Word for word, reproduce the data that follows.
::::::
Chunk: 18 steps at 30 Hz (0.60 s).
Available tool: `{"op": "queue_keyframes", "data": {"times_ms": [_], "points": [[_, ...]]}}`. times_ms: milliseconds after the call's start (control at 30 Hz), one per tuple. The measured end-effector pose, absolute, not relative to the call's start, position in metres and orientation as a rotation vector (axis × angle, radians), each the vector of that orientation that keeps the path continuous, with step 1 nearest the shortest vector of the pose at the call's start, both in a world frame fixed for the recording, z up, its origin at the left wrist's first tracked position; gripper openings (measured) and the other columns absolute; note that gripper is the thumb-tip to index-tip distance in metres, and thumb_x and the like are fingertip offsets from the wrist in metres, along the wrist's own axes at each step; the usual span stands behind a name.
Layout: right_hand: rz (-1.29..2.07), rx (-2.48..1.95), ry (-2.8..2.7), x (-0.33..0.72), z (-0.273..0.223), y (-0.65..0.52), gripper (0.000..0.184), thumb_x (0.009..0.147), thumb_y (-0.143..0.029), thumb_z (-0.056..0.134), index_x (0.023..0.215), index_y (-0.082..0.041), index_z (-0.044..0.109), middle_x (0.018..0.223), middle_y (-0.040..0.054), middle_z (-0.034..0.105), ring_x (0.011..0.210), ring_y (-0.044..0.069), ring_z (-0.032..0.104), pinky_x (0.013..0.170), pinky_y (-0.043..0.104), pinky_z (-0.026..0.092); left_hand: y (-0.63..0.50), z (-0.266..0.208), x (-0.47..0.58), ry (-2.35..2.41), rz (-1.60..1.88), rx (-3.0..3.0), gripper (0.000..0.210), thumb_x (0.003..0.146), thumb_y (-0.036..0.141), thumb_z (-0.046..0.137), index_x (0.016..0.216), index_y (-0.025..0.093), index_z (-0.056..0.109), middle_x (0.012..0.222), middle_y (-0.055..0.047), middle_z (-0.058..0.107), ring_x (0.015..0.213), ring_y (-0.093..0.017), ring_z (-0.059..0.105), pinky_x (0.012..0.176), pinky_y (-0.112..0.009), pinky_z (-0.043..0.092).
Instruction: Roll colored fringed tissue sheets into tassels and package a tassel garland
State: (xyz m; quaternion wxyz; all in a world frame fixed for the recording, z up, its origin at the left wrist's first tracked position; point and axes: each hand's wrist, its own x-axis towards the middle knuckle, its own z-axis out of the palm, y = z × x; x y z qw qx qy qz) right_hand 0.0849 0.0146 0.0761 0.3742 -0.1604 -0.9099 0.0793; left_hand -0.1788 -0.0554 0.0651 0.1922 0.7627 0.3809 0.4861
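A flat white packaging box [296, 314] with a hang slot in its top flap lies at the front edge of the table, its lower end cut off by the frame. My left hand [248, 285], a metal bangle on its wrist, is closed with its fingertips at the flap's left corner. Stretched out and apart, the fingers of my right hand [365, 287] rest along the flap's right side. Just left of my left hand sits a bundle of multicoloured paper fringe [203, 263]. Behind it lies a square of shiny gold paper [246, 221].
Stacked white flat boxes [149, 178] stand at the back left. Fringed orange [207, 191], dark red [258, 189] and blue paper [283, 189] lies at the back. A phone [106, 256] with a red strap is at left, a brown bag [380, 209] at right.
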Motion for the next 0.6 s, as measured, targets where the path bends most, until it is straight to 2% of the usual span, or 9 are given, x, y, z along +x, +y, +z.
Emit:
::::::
**Result:**
Chunk: 18 steps at 30 Hz (0.60 s).
Available tool: `{"op": "queue_keyframes", "data": {"times_ms": [_], "points": [[_, ...]]}}`. times_ms: milliseconds after the call's start (control at 30 Hz), one per tuple. The measured end-effector pose, absolute, not relative to the call's start, position in metres and orientation as a rotation vector (axis × angle, radians), each the vector of that orientation that keeps the path continuous, with step 1 nearest the shortest vector of the pose at the call's start, both in a world frame fixed for the recording, z up, its origin at the left wrist's first tracked position; gripper openings (measured) and the other columns absolute; note that gripper is the thumb-tip to index-tip distance in metres, and thumb_x and the like are fingertip offsets from the wrist in metres, along the wrist's own axes at each step; the usual span stands behind a name.
Layout: right_hand: rz (-1.29..2.07), rx (-2.48..1.95), ry (-2.8..2.7), x (-0.33..0.72), z (-0.273..0.223), y (-0.65..0.52), gripper (0.000..0.184), thumb_x (0.009..0.147), thumb_y (-0.143..0.029), thumb_z (-0.056..0.134), index_x (0.023..0.215), index_y (-0.082..0.041), index_z (-0.044..0.109), middle_x (0.018..0.223), middle_y (-0.040..0.054), middle_z (-0.034..0.105), ring_x (0.011..0.210), ring_y (-0.044..0.069), ring_z (-0.032..0.104), pinky_x (0.013..0.170), pinky_y (-0.043..0.104), pinky_z (-0.026..0.092); left_hand: y (-0.63..0.50), z (-0.266..0.208), x (-0.47..0.58), ry (-2.35..2.41), rz (-1.60..1.88), rx (-3.0..3.0), gripper (0.000..0.210), thumb_x (0.003..0.146), thumb_y (-0.036..0.141), thumb_z (-0.046..0.137), index_x (0.016..0.216), index_y (-0.025..0.093), index_z (-0.056..0.109), middle_x (0.012..0.222), middle_y (-0.055..0.047), middle_z (-0.058..0.107), ring_x (0.015..0.213), ring_y (-0.093..0.017), ring_z (-0.059..0.105), pinky_x (0.012..0.176), pinky_y (-0.112..0.009), pinky_z (-0.043..0.092).
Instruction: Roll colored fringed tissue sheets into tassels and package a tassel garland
State: (xyz m; quaternion wxyz; all in a world frame fixed for the recording, z up, its origin at the left wrist's first tracked position; point and axes: each hand's wrist, its own x-axis towards the middle knuckle, its own z-axis out of the palm, y = z × x; x y z qw qx qy qz) right_hand 0.0849 0.0146 0.0761 0.3742 -0.1604 -0.9099 0.0793; left_hand -0.1788 -0.0554 0.0651 0.1922 0.7627 0.3809 0.4861
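A flat white packaging box [296, 314] with a hang slot in its top flap lies at the front edge of the table, its lower end cut off by the frame. My left hand [248, 285], a metal bangle on its wrist, is closed with its fingertips at the flap's left corner. Stretched out and apart, the fingers of my right hand [365, 287] rest along the flap's right side. Just left of my left hand sits a bundle of multicoloured paper fringe [203, 263]. Behind it lies a square of shiny gold paper [246, 221].
Stacked white flat boxes [149, 178] stand at the back left. Fringed orange [207, 191], dark red [258, 189] and blue paper [283, 189] lies at the back. A phone [106, 256] with a red strap is at left, a brown bag [380, 209] at right.
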Motion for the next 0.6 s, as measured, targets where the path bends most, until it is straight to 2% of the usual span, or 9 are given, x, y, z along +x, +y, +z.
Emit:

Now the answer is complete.